* Problem to solve:
Every line containing "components" should be copied out. Go through the entries and find them.

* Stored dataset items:

--*--

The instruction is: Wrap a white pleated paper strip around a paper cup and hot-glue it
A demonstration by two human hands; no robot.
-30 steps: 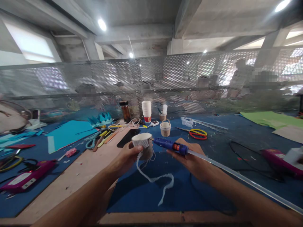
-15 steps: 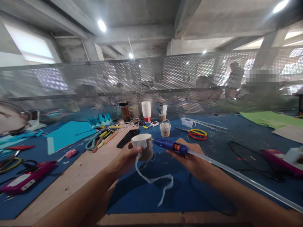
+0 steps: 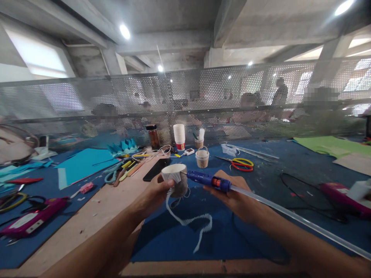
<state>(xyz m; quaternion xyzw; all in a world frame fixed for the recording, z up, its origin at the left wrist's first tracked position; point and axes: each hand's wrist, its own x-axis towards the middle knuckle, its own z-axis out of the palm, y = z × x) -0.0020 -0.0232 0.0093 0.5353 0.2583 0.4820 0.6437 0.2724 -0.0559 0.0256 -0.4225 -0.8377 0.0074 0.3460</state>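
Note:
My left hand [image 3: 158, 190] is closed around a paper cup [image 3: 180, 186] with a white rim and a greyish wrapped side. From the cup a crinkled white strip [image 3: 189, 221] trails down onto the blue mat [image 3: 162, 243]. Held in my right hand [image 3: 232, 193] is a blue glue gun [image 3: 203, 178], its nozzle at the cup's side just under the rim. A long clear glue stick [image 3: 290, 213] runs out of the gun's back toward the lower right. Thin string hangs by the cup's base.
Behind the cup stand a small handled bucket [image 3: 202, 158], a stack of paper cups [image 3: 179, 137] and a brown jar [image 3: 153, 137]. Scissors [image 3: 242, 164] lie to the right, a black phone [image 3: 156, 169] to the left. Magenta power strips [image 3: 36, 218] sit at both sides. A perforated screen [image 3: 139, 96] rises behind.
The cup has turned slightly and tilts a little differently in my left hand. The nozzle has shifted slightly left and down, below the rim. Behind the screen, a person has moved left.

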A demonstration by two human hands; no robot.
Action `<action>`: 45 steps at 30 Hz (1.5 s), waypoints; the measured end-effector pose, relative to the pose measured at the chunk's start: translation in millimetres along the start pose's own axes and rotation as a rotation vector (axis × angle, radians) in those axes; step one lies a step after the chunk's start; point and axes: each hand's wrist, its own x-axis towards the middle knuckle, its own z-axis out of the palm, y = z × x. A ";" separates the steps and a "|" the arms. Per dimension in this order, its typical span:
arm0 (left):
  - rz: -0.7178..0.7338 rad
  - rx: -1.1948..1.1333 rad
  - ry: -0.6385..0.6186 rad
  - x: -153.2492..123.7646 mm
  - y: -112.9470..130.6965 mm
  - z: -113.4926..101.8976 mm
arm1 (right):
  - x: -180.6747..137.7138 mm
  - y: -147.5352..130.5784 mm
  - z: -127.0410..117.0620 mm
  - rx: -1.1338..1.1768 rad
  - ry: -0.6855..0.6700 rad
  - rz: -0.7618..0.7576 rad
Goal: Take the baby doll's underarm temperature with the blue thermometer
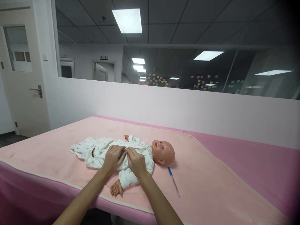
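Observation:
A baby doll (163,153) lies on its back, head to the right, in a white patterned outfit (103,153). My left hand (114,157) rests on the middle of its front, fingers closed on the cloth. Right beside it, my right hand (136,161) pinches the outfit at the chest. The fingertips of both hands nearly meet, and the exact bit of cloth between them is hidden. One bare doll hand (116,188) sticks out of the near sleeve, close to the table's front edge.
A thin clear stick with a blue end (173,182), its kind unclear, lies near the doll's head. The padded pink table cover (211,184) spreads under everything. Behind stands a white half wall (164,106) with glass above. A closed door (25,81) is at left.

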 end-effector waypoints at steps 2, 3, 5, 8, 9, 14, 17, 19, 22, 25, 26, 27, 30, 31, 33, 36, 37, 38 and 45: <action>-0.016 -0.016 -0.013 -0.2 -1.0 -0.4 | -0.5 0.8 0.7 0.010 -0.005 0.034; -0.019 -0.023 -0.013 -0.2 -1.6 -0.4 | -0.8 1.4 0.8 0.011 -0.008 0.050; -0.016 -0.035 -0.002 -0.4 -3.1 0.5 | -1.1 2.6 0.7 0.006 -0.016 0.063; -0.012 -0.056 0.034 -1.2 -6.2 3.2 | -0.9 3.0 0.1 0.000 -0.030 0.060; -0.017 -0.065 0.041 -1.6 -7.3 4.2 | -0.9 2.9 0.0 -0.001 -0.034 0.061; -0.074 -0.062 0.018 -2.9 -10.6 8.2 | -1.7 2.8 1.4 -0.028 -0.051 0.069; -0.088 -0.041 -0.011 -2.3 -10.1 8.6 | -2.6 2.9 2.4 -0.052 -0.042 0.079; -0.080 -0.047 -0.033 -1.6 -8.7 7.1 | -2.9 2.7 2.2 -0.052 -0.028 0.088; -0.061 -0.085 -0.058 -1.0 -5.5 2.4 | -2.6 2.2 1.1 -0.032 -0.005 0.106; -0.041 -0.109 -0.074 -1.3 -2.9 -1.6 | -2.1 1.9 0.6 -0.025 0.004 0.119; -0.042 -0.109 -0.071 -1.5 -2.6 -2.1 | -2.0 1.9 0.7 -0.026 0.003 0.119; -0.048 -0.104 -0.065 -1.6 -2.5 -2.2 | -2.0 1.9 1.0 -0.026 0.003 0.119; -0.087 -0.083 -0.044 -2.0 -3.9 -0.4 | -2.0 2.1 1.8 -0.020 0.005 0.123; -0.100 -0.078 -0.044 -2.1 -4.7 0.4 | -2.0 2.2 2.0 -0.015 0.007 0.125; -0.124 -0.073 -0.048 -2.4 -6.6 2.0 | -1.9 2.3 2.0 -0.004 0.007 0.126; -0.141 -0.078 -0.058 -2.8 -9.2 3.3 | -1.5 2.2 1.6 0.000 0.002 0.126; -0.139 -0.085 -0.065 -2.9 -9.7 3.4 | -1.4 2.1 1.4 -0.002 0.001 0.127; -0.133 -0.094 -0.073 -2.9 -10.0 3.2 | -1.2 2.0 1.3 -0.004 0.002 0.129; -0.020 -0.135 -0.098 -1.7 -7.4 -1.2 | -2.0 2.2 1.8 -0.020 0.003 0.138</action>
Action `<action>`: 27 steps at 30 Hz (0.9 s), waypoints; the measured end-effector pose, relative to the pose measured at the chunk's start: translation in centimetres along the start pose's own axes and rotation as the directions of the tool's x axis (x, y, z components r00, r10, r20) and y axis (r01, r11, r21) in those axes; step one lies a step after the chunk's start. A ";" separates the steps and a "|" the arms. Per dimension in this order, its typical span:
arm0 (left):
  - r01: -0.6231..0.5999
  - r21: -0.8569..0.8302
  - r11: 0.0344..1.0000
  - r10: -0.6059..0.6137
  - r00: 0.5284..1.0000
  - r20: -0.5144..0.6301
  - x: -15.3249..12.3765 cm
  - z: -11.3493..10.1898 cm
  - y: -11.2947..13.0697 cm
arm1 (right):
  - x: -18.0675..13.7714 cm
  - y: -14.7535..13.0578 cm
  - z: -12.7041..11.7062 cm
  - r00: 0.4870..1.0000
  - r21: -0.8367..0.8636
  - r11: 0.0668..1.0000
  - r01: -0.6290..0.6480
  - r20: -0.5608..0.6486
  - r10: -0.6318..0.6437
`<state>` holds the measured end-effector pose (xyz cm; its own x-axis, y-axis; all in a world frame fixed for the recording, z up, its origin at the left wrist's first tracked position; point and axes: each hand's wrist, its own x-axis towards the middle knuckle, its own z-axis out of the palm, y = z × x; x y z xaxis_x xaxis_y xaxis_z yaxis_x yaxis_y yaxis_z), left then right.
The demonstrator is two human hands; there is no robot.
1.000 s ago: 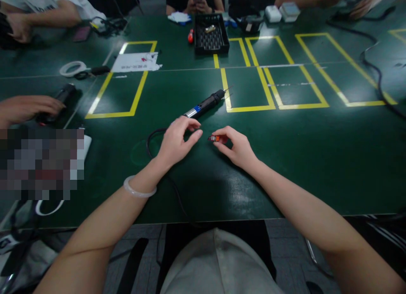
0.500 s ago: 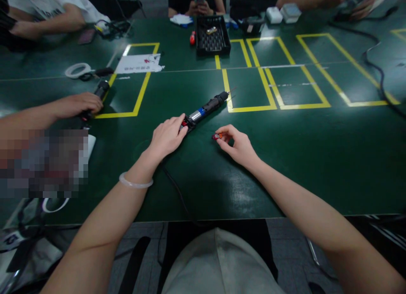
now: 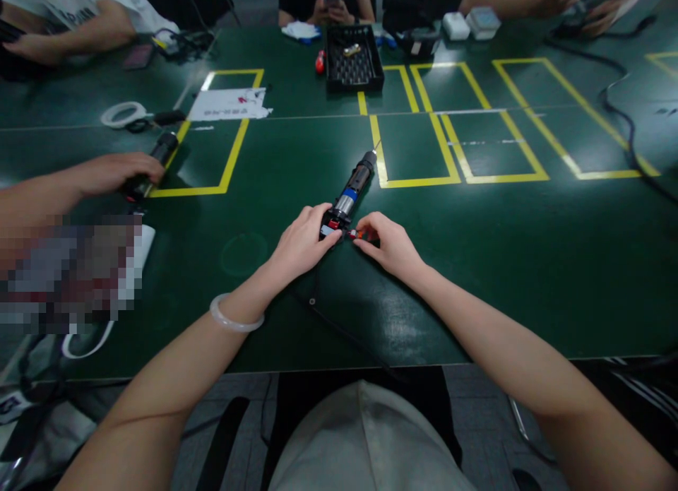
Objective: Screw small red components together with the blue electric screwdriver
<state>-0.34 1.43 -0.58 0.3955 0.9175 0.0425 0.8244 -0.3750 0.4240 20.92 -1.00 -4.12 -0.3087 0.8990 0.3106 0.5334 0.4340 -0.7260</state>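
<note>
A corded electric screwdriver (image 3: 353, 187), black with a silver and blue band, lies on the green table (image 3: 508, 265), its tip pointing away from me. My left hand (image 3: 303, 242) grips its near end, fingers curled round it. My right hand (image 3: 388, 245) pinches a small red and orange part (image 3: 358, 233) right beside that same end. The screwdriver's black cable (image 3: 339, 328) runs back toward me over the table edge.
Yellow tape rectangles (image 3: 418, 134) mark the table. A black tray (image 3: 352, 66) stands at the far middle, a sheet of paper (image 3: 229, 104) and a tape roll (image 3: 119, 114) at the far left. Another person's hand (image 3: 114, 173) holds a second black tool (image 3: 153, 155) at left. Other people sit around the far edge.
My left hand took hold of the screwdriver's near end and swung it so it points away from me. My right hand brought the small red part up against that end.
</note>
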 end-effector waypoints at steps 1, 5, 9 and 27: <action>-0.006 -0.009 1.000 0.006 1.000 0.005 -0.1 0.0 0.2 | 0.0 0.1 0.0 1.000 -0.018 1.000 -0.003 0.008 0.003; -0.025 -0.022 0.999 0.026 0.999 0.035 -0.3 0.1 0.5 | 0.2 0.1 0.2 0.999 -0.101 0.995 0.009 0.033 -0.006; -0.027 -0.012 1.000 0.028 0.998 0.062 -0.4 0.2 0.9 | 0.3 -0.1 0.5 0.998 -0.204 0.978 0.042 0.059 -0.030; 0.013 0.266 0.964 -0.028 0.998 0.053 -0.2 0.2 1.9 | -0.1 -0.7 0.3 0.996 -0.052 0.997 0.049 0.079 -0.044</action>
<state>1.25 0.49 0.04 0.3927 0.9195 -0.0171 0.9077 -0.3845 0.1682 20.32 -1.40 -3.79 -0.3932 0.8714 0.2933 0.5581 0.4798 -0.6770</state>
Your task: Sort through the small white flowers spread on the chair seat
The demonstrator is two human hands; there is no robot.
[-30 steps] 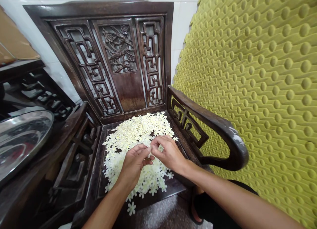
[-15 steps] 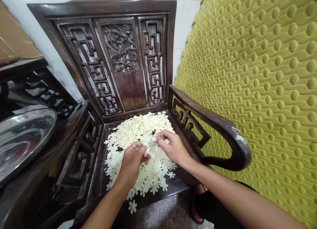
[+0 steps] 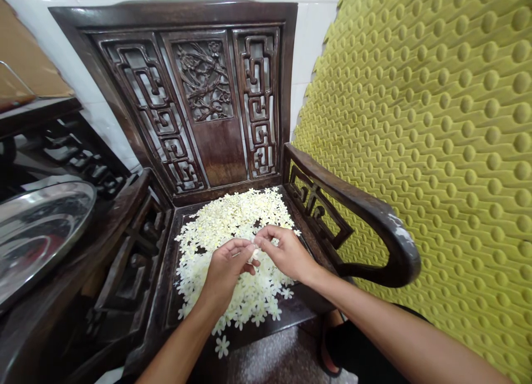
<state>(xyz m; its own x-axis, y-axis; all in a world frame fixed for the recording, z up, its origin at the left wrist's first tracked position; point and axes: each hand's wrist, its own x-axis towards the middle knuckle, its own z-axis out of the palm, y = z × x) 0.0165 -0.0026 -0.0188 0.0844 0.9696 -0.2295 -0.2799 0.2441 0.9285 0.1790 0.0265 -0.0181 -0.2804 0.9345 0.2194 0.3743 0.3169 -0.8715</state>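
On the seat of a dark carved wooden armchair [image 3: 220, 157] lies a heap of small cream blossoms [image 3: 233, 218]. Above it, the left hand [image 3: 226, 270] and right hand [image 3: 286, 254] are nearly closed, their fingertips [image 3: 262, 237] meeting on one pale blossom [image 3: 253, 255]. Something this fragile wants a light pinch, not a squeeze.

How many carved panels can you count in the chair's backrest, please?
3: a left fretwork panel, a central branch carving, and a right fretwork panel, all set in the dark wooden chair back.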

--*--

* Answer to the exercise:
Action `<action>`: 27 steps at 30 Hz (0.9 s), waypoints; the measured end-effector pose, relative to the pose measured at the chunk's start: translation in centimetres along the start pose's own axes and rotation as the directions of the tool's x axis (x, y, z components r00, r10, r20) and y axis (r01, r11, r21) in those axes; step one lies a step after the chunk's start. A ";" separates the steps and a "|" the arms. Per dimension in this order, its typical span:
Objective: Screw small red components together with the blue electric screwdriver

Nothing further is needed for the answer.